> **Task requirements**: Exactly the lines from the beginning of the records below through the line with "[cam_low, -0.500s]" must be given again, without pictures.

> **Dataset entries**:

--- --- ---

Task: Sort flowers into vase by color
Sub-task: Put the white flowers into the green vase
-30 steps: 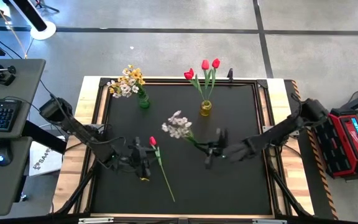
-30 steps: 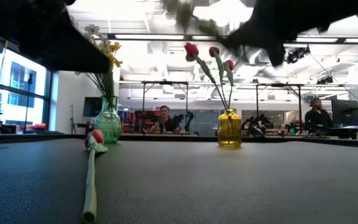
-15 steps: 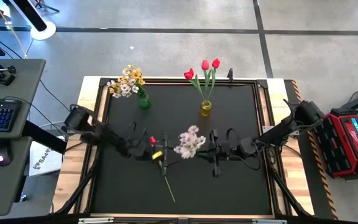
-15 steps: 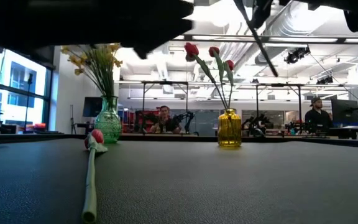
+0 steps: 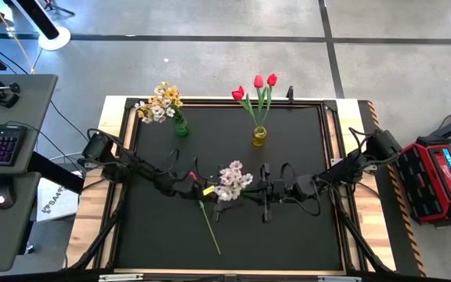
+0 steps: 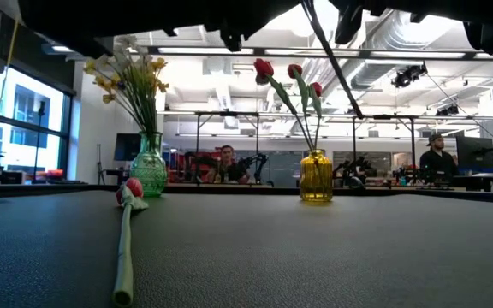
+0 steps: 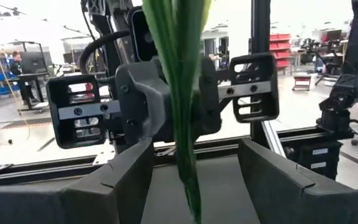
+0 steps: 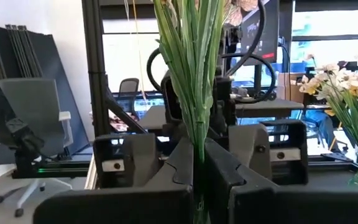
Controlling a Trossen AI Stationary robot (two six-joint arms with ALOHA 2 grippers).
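- Three red tulips [image 5: 258, 84] sit in the yellow vase [image 5: 259, 137]; yellow and white sprays [image 5: 160, 103] fill the green vase [image 5: 182, 128].
- Right tool [image 5: 255, 192] is clenched on the white blossom spray [image 5: 232, 180], held above bench [image 5: 288, 235] centre.
- Left tool [image 5: 204, 190] is released, fingers either side of that stem.
- Left to do: this spray, plus one red tulip [image 6: 129, 190] lying on the bench.

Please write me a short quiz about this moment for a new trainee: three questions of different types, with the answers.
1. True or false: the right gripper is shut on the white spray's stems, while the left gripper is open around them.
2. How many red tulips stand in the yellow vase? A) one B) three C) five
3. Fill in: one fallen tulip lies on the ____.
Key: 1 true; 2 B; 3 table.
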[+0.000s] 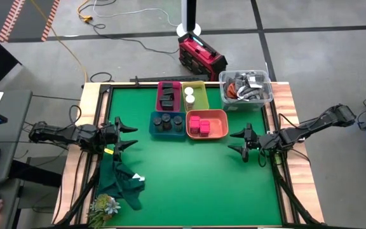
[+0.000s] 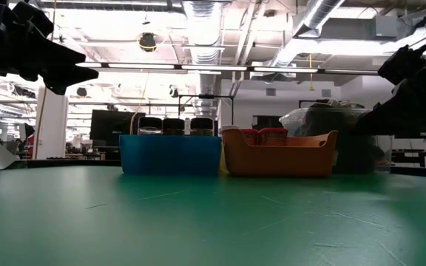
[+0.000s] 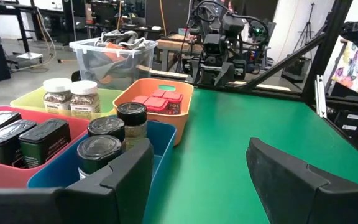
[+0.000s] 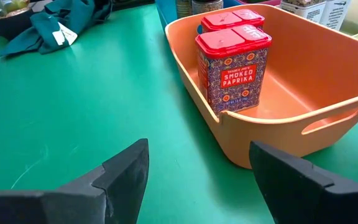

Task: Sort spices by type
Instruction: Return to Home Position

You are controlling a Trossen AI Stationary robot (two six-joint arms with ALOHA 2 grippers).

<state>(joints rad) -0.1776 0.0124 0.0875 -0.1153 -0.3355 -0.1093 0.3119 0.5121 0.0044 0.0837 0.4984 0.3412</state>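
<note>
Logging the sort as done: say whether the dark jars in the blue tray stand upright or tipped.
Upright: the dark jars stand in the blue tray, lids on top, tops level in the low view.

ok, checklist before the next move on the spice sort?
1. Left tool, by the table's left edge, open and empty: ok.
2. Right tool, right of the orange tray, open and empty: ok.
3. Dark round jars in blue tray, red cubes in orange tray: ok.
4. Dark tins in pink tray, white-topped jars in yellow-green tray: ok.
5. Green cloth out of the left tool's way: cannot tell.
</note>
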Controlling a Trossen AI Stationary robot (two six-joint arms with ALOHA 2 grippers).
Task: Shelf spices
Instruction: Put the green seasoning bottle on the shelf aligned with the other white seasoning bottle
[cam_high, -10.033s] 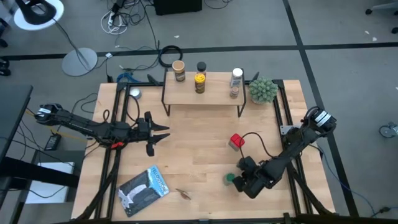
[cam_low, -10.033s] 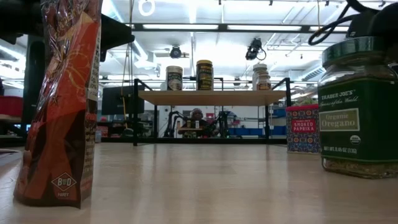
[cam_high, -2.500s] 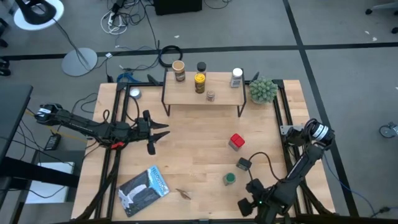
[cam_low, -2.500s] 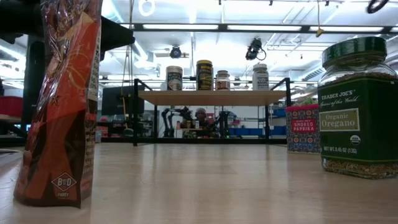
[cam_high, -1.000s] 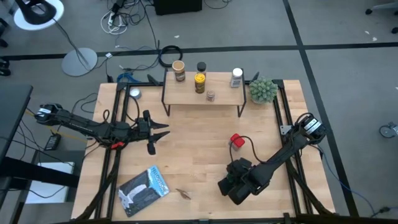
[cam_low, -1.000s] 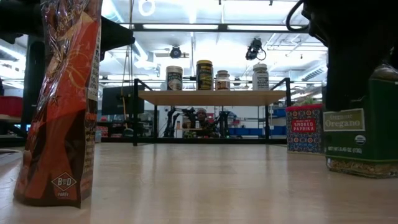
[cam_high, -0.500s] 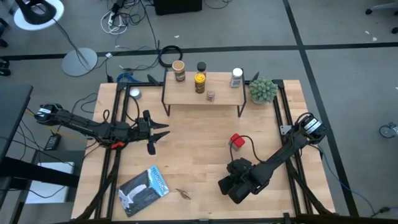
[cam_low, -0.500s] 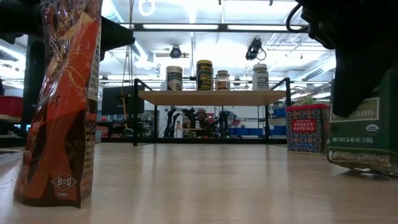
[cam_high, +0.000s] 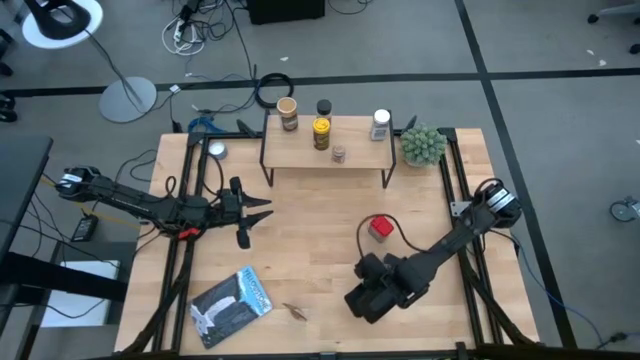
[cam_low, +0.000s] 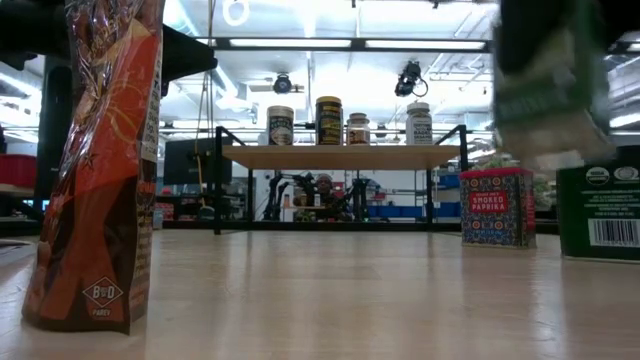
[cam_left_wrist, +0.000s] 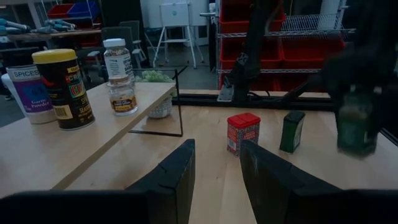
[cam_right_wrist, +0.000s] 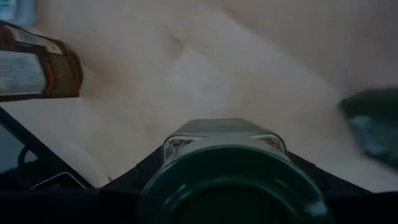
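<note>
My right gripper (cam_high: 364, 296) is shut on a green-lidded oregano jar (cam_low: 548, 95) at the table's near right and holds it above the tabletop. A red tin (cam_high: 380, 227) and a dark green tin (cam_low: 600, 210) stand on the table nearby. The shelf (cam_high: 328, 152) at the far edge carries a tan-lidded jar (cam_high: 288, 113), a black-lidded jar (cam_high: 323, 107), a yellow jar (cam_high: 321, 132), a small jar (cam_high: 339, 153) and a white-capped bottle (cam_high: 380, 124). My left gripper (cam_high: 262, 213) waits open at the left, level, pointing right. My right gripper pinches the oregano jar between its two fingers (cam_right_wrist: 127, 179), which run down either side of the jar from above. The green lid (cam_right_wrist: 233, 186) sits back between them and the glass shoulder (cam_right_wrist: 224, 134) shows beyond it. The jar hangs roughly upright, clear of the table.
A blue-white flat packet (cam_high: 232, 300) lies at the near left and looms as a tall bag (cam_low: 95, 160) in the low view. A potted plant (cam_high: 423, 145) stands right of the shelf. Bare wood (cam_high: 310, 240) lies between shelf and grippers.
My right gripper has raised the oregano jar, which stood on the table a second ago, clear of the tabletop and drifted slightly toward the table's left edge. The dark green tin behind it has come into sight in the low view.
</note>
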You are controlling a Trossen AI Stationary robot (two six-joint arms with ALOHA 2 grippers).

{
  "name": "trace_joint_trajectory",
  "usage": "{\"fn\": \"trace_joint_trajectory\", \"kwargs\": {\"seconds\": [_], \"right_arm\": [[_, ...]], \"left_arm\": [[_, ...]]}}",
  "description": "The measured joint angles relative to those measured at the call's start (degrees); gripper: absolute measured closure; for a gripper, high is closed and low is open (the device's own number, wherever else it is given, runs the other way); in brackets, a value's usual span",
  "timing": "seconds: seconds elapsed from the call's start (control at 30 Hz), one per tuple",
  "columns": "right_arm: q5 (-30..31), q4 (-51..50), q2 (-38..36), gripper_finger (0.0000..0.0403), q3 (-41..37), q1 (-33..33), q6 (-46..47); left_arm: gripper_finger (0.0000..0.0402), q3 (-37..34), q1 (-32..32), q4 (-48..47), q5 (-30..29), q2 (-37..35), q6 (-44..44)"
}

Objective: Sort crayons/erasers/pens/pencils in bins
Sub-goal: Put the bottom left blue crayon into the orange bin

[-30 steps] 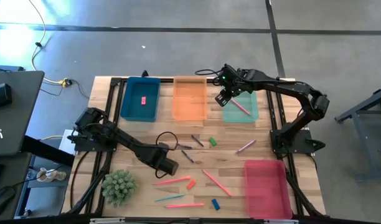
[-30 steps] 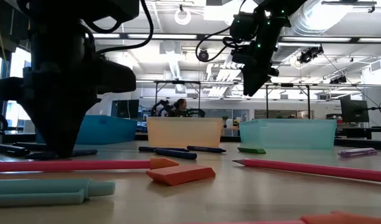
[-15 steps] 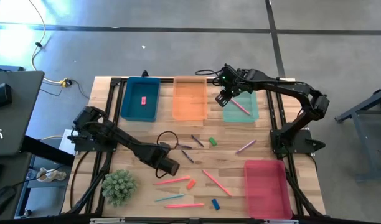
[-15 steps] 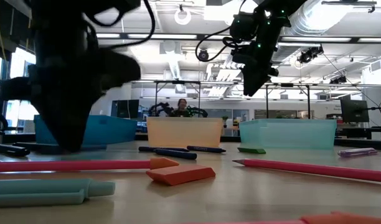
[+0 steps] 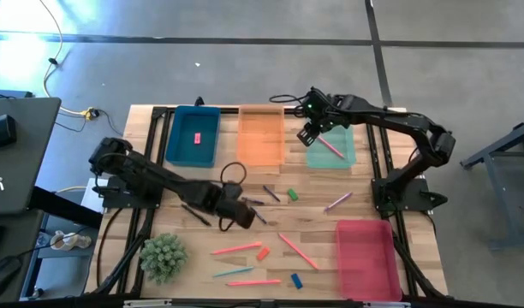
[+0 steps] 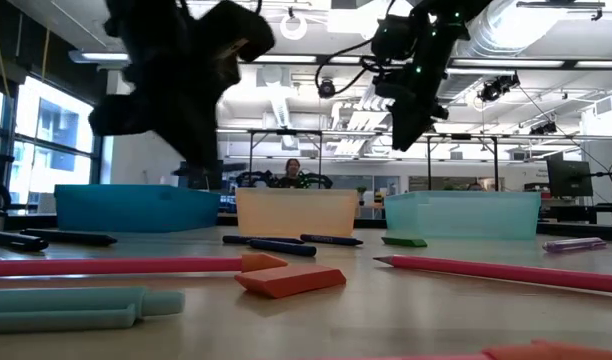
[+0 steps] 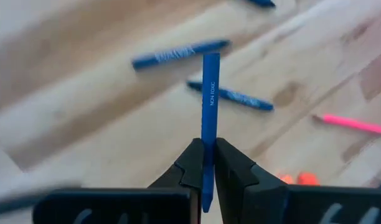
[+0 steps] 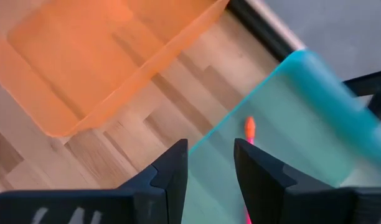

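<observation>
My left gripper [image 5: 236, 214] hangs above the table's middle, shut on a blue crayon [image 7: 210, 93]. More crayons [image 5: 259, 216] lie on the wood close by, with a green eraser [image 5: 292, 195] beyond them. My right gripper [image 5: 306, 134] hovers open and empty above the gap between the orange bin [image 5: 262, 135] and the green-teal bin [image 5: 335, 154], which holds a pink pencil [image 5: 330, 147]. A pink eraser [image 5: 196, 138] lies in the blue bin [image 5: 181, 141]. The red-pink bin [image 5: 365, 257] stands at the near right. My left gripper pinches the crayon between its two fingers near one end [image 7: 206, 163]. The fingers slant down from above. Most of the crayon sticks out past the fingertips [image 7: 192, 155], lifted clear of the table.
Pencils [image 5: 236, 249] [image 5: 297, 251] [image 5: 234, 272], an orange eraser [image 5: 263, 253] and a blue eraser [image 5: 296, 280] lie near the front edge. A dark pen [image 5: 196, 215] lies left of my left gripper. A purple stick [image 5: 337, 202] lies right of centre. A small plant [image 5: 163, 257] stands at the near left.
My left gripper has risen from the table top and moved a little toward the far edge, tipping less steeply as it went. The crayon has come up with it, clear of the wood.
</observation>
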Motion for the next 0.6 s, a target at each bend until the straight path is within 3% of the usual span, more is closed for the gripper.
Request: {"fn": "trace_joint_trajectory", "kwargs": {"seconds": [0.2, 0.6], "right_arm": [[1.8, 0.8, -4.0, 0.0279, 0.1, -0.2, 0.0], [4.0, 2.6, -9.2, 0.0279, 0.1, -1.3, -1.6]], "left_arm": [[0.0392, 0.0, 7.3, 5.4, 0.2, -1.5, 10.6], [0.0392, 0.0, 24.5, 17.7, 9.8, -1.8, 27.5]]}}
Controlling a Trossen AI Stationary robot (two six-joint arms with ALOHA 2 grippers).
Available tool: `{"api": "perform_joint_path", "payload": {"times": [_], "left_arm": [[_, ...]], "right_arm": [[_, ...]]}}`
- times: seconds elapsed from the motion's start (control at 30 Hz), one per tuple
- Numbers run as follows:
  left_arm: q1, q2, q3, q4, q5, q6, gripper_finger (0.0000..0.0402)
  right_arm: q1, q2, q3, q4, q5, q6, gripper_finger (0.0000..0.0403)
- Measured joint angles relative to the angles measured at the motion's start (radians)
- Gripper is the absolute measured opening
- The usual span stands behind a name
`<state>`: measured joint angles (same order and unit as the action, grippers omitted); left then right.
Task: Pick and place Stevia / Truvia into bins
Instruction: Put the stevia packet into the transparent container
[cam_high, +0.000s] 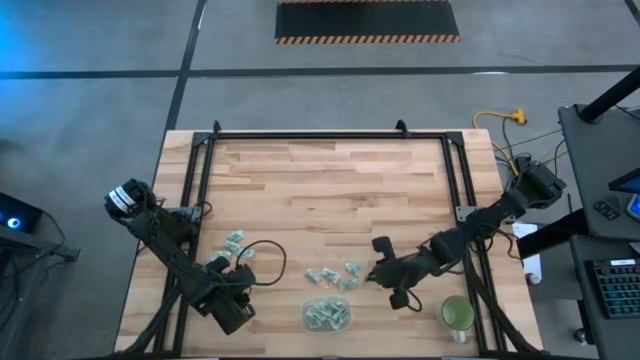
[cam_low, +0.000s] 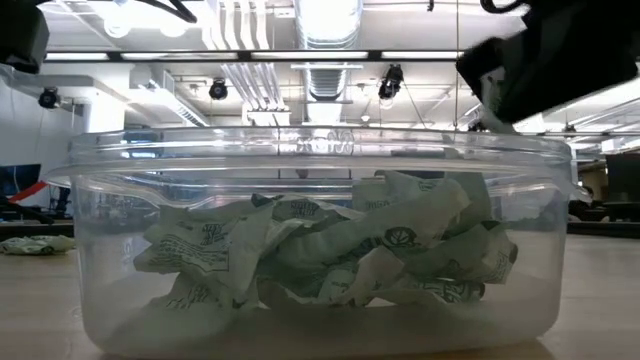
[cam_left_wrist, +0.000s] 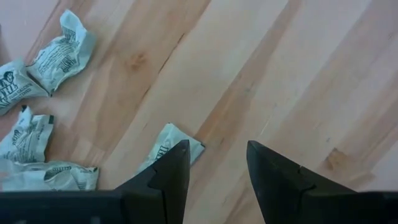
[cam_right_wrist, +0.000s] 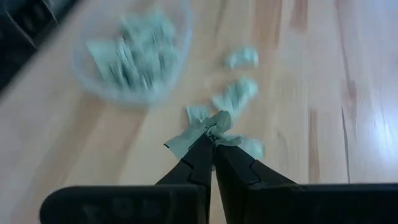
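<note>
The right arm's fingers (cam_right_wrist: 211, 134) are pinching shut on one sachet (cam_right_wrist: 202, 127) above the bench (cam_high: 330, 190), the tub (cam_high: 326, 314) lying to their left and nearer, while the left arm's fingers (cam_left_wrist: 214, 168) are hanging parted beside loose sachets (cam_high: 237, 245).

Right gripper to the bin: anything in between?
High view: a few loose Stevia sachets lie on the table between the right gripper, shut on a sachet, and the bin. Left gripper is open over the other sachets.
</note>
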<state>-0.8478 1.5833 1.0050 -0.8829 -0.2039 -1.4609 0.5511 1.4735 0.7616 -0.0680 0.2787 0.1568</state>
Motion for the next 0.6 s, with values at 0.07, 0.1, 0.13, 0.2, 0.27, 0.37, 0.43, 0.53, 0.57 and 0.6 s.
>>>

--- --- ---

> **Exercise response**:
Task: Sort flowers into vase by color
Sub-task: Put the white flowers into the green vase
-30 steps: 
-30 steps: 
-15 steps: 
-15 steps: 
+0 steps: 
+0 steps: 
+0 steps: 
+0 steps: 
Controlling a Trossen AI Stationary robot (two six-joint arms with ALOHA 2 grippers).
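- Three red tulips [image 5: 258, 84] sit in the yellow vase [image 5: 259, 137]; yellow and white sprays [image 5: 160, 103] fill the green vase [image 5: 182, 128].
- Right tool [image 5: 255, 192] is clenched on the white blossom spray [image 5: 232, 180], held above bench [image 5: 288, 235] centre.
- Left tool [image 5: 204, 190] is released, fingers either side of that stem.
- Left to do: this spray, plus one red tulip [image 6: 129, 190] lying on the bench.

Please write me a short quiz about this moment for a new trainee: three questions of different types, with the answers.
1. True or false: the right gripper is shut on the white spray's stems, while the left gripper is open around them.
2. How many red tulips stand in the yellow vase? A) one B) three C) five
3. Fill in: one fallen tulip lies on the ____.
Key: 1 true; 2 B; 3 table.
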[+0.000s] 
[+0.000s] 
[+0.000s] 
[+0.000s] 

Task: Sort spices by type
Instruction: Return to Home Position

You are controlling a Trossen AI Stationary robot (two six-joint arms with ALOHA 2 grippers).

<state>(joints rad) -0.1776 0.0124 0.0875 -0.1153 -0.3355 -0.1093 0.3119 0.5121 0.0044 0.0837 0.4984 0.3412</state>
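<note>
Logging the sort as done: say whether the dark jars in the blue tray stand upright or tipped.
Upright: the dark jars stand in the blue tray, lids on top, tops level in the low view.

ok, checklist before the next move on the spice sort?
1. Left tool, by the table's left edge, open and empty: ok.
2. Right tool, right of the orange tray, open and empty: ok.
3. Dark round jars in blue tray, red cubes in orange tray: ok.
4. Dark tins in pink tray, white-topped jars in yellow-green tray: ok.
5. Green cloth out of the left tool's way: cannot tell.
</note>
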Controlling a Trossen AI Stationary robot (two six-joint arms with ALOHA 2 grippers).
Task: Shelf spices
Instruction: Put the green seasoning bottle on the shelf aligned with the other white seasoning bottle
[cam_high, -10.033s] 
[cam_low, -10.033s] 
[cam_high, -2.500s] 
[cam_low, -2.500s] 
[cam_high, -1.000s] 
[cam_low, -1.000s] 
[cam_high, -0.500s] 
[cam_low, -0.500s] 

The work on this exercise has been finished.